Approaching the market from the other end are wireless technology firms such as CMG and PCS Innovations, which have turned to e-business interests themselves.
While there are many players, not all needs are being met, Schindler said. In particular, working with legacy systems is difficult because they require more specialized toolsets. Most newer players have solutions designed for more recent systems.
“Most are not targeting the legacy systems so much, so maybe there’s a little disjoint between what’s available and what’s needed.”
With the level of competition where it is, meeting actual needs will be increasingly important as the market shakes out.

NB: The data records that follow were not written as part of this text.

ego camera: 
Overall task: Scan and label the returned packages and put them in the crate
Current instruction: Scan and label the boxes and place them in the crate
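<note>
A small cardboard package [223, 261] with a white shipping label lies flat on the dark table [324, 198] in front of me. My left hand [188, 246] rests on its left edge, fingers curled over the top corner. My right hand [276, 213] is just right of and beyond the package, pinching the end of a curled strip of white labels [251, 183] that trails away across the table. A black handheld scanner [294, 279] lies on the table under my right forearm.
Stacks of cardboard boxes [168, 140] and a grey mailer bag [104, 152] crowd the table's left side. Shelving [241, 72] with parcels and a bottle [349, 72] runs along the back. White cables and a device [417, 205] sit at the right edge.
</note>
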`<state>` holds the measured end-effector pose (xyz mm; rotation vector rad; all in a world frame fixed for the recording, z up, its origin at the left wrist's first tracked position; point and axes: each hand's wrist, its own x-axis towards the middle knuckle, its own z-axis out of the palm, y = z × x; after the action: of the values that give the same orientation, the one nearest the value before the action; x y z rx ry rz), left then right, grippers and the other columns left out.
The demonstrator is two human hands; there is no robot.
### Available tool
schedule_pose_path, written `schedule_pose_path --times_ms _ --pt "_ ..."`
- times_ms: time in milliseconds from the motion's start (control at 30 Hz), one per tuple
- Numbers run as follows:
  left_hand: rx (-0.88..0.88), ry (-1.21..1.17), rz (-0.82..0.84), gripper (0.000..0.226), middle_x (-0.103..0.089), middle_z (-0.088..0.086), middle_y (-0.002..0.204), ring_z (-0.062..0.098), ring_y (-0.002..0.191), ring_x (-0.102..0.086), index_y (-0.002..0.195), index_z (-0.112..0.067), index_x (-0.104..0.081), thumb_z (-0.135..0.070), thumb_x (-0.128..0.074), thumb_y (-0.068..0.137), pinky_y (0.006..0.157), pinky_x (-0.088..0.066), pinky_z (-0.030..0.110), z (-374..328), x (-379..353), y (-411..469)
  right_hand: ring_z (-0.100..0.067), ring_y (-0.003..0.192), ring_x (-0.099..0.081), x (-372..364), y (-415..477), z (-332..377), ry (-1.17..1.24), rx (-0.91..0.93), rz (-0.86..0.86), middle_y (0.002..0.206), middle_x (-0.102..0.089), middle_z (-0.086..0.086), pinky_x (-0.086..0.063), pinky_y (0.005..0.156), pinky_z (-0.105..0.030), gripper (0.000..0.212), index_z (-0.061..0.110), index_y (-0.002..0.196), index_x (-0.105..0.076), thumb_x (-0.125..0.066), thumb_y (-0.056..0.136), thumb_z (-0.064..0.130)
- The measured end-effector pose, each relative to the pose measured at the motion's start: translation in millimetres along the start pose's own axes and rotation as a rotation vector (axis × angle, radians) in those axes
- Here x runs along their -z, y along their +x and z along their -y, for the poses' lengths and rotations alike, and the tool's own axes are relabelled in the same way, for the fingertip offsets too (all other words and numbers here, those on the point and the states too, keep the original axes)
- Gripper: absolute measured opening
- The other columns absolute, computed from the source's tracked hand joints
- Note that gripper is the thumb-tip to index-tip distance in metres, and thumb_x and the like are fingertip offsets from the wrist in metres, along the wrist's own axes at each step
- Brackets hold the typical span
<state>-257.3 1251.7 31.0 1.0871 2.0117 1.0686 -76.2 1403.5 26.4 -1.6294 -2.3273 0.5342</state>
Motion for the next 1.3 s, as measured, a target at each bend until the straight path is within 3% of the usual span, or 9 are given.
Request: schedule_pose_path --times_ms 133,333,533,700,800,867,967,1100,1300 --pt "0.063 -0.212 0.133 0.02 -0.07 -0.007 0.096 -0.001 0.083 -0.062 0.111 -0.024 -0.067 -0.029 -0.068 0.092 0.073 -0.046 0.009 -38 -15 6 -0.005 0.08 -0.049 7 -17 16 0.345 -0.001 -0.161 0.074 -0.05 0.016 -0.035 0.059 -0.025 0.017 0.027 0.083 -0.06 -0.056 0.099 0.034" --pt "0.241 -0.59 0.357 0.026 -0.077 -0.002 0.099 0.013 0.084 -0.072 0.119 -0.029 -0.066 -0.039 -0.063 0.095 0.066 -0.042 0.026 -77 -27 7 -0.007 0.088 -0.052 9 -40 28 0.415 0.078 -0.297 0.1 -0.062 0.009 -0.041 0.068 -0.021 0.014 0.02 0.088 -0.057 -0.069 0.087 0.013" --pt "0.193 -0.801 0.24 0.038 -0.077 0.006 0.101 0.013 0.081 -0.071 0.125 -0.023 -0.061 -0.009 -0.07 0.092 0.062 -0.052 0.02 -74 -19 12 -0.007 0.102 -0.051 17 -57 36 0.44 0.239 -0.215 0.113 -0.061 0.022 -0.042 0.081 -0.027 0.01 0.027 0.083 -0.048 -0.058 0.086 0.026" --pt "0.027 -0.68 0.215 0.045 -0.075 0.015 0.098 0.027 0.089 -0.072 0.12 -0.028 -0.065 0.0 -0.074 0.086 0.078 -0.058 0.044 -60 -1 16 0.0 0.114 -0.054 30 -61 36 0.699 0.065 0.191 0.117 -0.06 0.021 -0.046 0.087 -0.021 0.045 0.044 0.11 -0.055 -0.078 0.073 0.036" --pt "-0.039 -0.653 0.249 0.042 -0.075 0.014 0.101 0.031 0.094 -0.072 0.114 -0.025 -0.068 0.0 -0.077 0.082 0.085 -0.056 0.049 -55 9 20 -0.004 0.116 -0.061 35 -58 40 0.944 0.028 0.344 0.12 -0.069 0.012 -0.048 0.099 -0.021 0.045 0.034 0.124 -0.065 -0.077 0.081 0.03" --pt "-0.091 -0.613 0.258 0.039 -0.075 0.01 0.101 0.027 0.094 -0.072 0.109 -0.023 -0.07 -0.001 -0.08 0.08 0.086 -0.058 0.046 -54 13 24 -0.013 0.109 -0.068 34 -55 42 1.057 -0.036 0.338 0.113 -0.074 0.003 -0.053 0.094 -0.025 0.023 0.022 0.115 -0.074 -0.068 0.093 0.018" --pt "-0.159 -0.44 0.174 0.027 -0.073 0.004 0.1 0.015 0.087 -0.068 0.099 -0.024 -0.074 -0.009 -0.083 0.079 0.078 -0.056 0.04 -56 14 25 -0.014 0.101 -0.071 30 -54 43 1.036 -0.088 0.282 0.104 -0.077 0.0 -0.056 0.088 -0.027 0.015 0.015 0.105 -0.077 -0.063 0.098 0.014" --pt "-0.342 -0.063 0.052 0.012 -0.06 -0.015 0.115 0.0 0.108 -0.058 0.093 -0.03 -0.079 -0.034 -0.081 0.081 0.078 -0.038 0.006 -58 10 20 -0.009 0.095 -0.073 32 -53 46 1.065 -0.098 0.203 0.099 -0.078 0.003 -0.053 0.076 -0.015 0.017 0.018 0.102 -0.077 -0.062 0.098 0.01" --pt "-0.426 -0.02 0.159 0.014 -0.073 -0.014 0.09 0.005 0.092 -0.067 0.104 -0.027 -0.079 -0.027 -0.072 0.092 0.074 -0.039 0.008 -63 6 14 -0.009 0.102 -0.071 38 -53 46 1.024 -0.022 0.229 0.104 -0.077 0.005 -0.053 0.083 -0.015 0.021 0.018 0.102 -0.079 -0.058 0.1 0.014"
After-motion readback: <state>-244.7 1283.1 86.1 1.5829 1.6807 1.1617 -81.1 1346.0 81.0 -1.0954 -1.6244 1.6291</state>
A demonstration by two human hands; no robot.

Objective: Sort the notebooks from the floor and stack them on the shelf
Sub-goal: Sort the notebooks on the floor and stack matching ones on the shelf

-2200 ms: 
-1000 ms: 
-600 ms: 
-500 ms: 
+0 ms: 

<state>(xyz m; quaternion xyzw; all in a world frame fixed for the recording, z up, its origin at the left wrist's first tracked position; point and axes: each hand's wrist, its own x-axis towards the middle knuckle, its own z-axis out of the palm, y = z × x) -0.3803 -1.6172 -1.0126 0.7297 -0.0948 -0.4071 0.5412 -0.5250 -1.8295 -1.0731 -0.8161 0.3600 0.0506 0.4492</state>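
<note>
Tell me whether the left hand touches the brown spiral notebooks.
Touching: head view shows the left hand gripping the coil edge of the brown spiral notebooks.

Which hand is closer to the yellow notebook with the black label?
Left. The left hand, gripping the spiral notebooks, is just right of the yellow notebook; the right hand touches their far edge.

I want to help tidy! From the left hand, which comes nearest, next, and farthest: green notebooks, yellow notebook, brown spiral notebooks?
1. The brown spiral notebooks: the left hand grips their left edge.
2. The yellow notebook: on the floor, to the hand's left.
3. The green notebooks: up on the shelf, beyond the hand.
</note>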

While the demand may be real, it won’t be able to support the number of players looking to meet it.
“It’s unbelievable the disparity. You’ve got IBM, a $47 billion company and then you got NetMorf, which is two guys working out of a garage with a $50,000 budget,” said Rich Luhr, director of technology strategy at Herschel Shosteck & Associates Ltd. “The guys who have the advantage are the ones who already have the customers. … I wouldn’t want to be one of these smaller guys right now.”
Behind this is the legendary over-protectiveness of IT managers, who don’t like exposing their systems to unnecessary risk.
“It looks easy but it’s not,” Luhr said. “IT administrators don’t want to work with just anybody. They don’t trust people to go screwing around with their network.”
Newer players may have sophisticated and cool technology, he admitted, but there is little room for differentiation in areas that matter.
“It’s not about the solutions, it’s about the relationships,” Luhr said. “A lot of this technology is pretty generic. There’s different flavors, but that’s not enough to differentiate in the marketplace.”
He expects Fortune 500 companies will determine which enablement platforms become the standard, after which the prices for them will drop and smaller companies will adopt them in a trickle-down manner. Smaller enablers may have some success targeting smaller companies with smaller systems in the short-term. But in the long run, he expects most to disappear.
“The platforms will stabilize and the little companies will get absorbed by bigger firms, or they’ll find a vertical niche,” Luhr said.